Они поместили капитана на чердаке, и Яннинг уже стала ломать голову, как обогревать каморку зимой. А капитан снова превратился в солдата, в дезертира без погон и знаков различия; он послушно кивает каждый раз, когда Яннинг ворчливо наставляет его. А Кнут молчит. Он и с Яннинг перестал разговаривать. Ночью, когда воют сирены, старики продолжают лежать и, не подавая виду, прислушиваются к чердаку, тая про себя страх, охватывающий обоих. Но дезертир сидит тихохонько в своем прибежище. До них по крайней мере не доносится ни звука. Ни Кнуту, ни Яннинг и в голову не приходит, что солдату нелегко в этих новых для него условиях, в непривычной обстановке. Что во время налета ему не сидится и так и тянет в убежище или в бункер, тогда как для них это в порядке вещей!
А Кнут все молчал. На следующее утро он нанял ручную тележку, чтобы по-быстрому перетащить в дом срезанную лозу для маскировки тайника. Вязанки он сваливал за дверью, и солдат помогал ему. Кнут не мог не подметить, как ловко солдат сколачивает раму, чтоб вязанки не рассыпались, но продолжал молчать. На редкие вопросы солдата он попросту не отвечал. Ходит букой, а на солдата и смотреть-то избегает.
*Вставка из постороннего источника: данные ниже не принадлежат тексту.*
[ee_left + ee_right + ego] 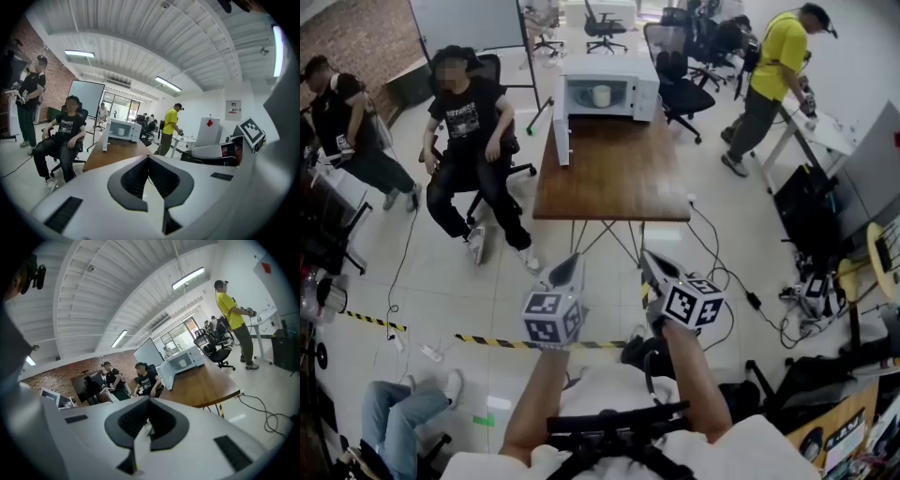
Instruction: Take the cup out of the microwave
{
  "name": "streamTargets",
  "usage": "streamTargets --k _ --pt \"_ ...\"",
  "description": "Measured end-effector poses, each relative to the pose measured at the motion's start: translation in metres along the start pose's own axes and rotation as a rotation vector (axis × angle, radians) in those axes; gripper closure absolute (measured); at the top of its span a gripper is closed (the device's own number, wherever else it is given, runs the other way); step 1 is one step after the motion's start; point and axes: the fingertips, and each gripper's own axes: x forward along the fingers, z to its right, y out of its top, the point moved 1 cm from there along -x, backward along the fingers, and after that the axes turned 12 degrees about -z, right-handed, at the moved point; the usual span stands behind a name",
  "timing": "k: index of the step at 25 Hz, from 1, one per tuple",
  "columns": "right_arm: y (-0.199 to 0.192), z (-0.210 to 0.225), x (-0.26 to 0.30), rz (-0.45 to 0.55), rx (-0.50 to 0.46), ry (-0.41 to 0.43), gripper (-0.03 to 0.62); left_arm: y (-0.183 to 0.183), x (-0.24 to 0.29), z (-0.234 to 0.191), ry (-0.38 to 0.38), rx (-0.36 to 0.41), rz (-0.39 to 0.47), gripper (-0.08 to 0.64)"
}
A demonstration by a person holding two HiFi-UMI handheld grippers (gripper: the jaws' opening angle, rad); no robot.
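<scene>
Two claws are seen held side by side over the floor [441, 281] at 6 o'clock in the head view, both pointed toward 12 o'clock and well apart from the worktop [614, 183]. The left claw [573, 258] is shown closed with nothing between its jaws, which are pressed tip to tip in its own view. The right claw [648, 260] is likewise closed and empty, its jaws brought together.

The cup [602, 96], white, is seen standing inside the microwave [643, 89], which is set at the worktop's 12 o'clock end. The door [562, 131] is swung wide open at the microwave's 9 o'clock side, so the cup is left in plain sight. The rest of the wooden worktop is seen bare.

A seated person [473, 141] in black is placed at 10 o'clock of the worktop, and a person in yellow [773, 75] is caught standing at 2 o'clock. Striped tape [487, 339] is laid across the floor just below the claws.
</scene>
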Motion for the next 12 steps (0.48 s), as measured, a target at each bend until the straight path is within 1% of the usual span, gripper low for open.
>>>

Если б кто заглянул на чердак, он увидел бы лишь груду зеленых ивовых прутьев; трудно было предположить, что за ними кроется пустое пространство, где кто-то живет, думает, спит и поглощает пищу. Доставляла пищу Иоганна Яннинг. Не сказать, чтобы она делала это по велению сердца, скорее, из чувства долга, которому следовала, даже не находя в том радости, ибо искренне полагала, что так уж ей положено. И солдат, прячущийся на чердаке, волновал ее главным образом в связи с Кнутом, который перестал с ней разговаривать. Несколько раз подступала она к старику, с чего это он притащил в дом капитана, да еще прячет его на чердаке. Старик только отмахивался и продолжал молчать.
На третий день, в полдень, Иоганна собралась к знакомому крестьянину в предместье, чтобы в обмен на две большие корзины для хранения картофеля раздобыть яиц и малость муки.
Она даже вздрогнула от неожиданности, когда Кнут сказал:
— Я пойду сам.
Отложив начатую работу, он снял фартук и отобрал у нее корзины.
— Что это ты вдруг, не пойму, — удивилась Иоганна.
Но не заметила главного: той стремительности, с какой Кнут мгновенно переходил от одного решения к другому.
А он ужо стоял у порога. Не оборачиваясь, бросил в сторону закрытой двери:
— Не удивляйся, Иоганнхен. Просто хочу проверить, может, я и правда псих.
И с этим ушел.
Под вечер он отправился к старьевщику. Сделал вид, что случайно заглянул по дороге. И будто между прочим попросил приятеля смастерить для него табличку с надписью «Не звонить».
Шикхорн наотрез отказался.
— Хочу прибить ее под табличкой Иоганны, — объяснил Кнут. — Решил, видишь ли, бросать торговлю корзинами да щетками. Тебе ведь не трудно, а? Не тащиться же для этого к художнику.
— Не стану я делать табличку.
— Да почему же? Может, потому что я псих?
— Сними старую, и все тут, — советует Шикхорн.
Мгновение Кнут раздумывает.
— Нет уж. Пускай висит, а без новой как-нибудь обойдусь, — говорит он.
— Я не хочу больше делать таблички с запретами.
— A-а, вот оно что, а я уже думал, потому что я псих, — протянул Кнут.
— Ну, коли ты псих, то и я от тебя недалеко ушел, — говорит Шикхорн. — Только, знаешь, на свете запретов хватает, так что ты меня лучше уволь.
Меж тем Кнут принимается извлекать из свертка, который принес с собой, только что добытые сокровища. Брусочек масла, изрядный кулек муки, полтора десятка яиц, ломоть сала толщиной с ладонь.
— И все за две корзины, — хвастается он. — Иоганну, ту вечно обдуривают.
— Мне тоже перепадет? — интересуется Шикхорн.
— И что за манера громко звонить? Прямо вздрагиваешь каждый раз.